For many individuals of advancing age or with infirmities, questions surface concerning their ability to care for themselves. It is not uncommon for these concerns to result in placement in what is perceived to be a protective environment, e.g., a nursing home, convalescent home or retirement community. Moving to such a facility entails substantial expense. This financial burden can be mitigated should the cost qualify as a deductible medical expense. The major obstacle to qualifying for this treatment involves overcoming the claim that the cost constitutes a nondeductible personal, living or family expense under Sec. 262.

In November 1993, the IRS issued two pronouncements pertinent to the treatment of these costs. In Rev. Rul. 93-72, the Service indicated that it will not allow the current deduction of payments for future medical care extending substantially beyond the close of the tax year if the care is not of the type purchased in connection with obtaining lifetime care (as described in Rev. Ruls. 75-302, 75-303 and 76-481). In Rev. Proc. 93-43, the IRS indicated it would not issue advance rulings in response to requests made after Oct. 14, 1993 as to the deductibility of payments made for medical insurance (or medical care) that extends substantially beyond the end of the tax year.

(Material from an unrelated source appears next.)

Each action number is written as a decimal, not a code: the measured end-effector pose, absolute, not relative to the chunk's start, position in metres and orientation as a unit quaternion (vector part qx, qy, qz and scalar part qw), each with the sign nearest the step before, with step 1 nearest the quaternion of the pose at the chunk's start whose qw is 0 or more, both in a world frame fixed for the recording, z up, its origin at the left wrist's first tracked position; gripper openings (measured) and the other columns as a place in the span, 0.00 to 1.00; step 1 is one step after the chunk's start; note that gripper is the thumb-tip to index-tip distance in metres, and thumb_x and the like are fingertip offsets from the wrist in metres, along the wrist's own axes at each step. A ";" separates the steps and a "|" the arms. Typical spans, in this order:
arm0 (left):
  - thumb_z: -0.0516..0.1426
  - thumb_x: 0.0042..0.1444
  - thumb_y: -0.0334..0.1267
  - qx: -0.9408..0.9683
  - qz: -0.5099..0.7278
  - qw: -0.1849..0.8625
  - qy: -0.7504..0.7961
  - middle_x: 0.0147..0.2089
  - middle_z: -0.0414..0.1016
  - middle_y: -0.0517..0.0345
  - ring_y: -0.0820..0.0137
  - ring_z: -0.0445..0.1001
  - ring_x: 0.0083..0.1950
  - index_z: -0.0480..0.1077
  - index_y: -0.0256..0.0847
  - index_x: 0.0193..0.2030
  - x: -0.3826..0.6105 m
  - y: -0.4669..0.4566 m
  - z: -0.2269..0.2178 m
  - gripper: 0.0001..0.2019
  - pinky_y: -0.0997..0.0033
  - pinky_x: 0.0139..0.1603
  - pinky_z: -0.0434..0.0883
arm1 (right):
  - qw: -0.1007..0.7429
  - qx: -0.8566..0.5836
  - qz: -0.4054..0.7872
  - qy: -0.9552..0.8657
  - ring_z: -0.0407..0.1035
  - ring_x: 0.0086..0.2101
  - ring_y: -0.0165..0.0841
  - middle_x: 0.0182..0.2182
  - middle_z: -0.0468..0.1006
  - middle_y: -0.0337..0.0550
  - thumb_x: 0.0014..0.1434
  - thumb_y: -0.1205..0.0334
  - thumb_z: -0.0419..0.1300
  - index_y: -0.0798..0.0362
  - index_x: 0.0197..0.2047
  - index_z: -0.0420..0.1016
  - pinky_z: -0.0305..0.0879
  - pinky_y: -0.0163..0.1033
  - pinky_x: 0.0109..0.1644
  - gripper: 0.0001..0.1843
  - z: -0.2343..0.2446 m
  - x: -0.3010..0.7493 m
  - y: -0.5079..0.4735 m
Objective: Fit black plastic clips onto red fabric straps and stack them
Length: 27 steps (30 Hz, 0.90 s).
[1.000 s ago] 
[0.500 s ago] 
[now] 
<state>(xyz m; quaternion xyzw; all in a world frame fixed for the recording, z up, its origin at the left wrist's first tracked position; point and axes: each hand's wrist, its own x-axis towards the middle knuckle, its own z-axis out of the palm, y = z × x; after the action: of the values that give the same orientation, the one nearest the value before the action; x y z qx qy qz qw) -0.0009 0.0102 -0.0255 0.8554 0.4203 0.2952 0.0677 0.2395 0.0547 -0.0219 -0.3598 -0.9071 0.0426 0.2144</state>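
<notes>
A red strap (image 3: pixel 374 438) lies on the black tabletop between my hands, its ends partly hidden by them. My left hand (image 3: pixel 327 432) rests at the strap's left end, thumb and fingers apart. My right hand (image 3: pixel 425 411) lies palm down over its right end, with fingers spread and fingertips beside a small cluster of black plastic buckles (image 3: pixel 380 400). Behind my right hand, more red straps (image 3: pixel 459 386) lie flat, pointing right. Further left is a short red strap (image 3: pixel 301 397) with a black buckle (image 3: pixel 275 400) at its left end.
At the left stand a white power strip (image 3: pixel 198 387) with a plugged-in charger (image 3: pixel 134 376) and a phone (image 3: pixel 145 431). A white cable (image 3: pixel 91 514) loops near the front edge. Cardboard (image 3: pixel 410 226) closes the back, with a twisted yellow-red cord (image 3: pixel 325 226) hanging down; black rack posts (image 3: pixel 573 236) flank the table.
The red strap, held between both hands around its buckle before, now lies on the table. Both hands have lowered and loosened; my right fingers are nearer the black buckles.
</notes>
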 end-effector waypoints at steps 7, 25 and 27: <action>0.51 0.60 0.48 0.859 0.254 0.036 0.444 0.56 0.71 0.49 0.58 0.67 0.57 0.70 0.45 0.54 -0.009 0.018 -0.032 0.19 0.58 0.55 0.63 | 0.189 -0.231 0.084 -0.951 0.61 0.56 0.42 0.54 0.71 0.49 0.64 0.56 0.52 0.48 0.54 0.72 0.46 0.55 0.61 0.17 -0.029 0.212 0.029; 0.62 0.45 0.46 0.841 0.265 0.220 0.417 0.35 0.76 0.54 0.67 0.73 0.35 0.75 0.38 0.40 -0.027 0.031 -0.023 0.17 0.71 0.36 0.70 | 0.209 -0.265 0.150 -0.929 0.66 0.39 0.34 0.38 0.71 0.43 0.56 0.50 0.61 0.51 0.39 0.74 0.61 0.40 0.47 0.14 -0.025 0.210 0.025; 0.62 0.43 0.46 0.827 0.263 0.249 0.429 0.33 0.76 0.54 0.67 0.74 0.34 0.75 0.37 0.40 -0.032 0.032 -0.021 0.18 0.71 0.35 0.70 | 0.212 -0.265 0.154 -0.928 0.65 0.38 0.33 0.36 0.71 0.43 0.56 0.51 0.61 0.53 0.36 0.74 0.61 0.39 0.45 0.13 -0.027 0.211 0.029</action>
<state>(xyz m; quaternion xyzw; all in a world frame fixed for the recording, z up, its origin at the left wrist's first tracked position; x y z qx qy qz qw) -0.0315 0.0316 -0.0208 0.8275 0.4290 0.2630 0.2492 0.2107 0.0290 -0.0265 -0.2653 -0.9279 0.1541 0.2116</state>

While these pronouncements reveal the Service's narrow perspective, they also illustrate the circumstances under which these costs may be deducted. The following factors are relevant to determining if the cost for future residence in nonhospital facilities constitutes medical expenses for tax purposes.

  1. The presence of valid health concerns or medical problems justifying the need for medical supervision, care or ready intervention. The condition should...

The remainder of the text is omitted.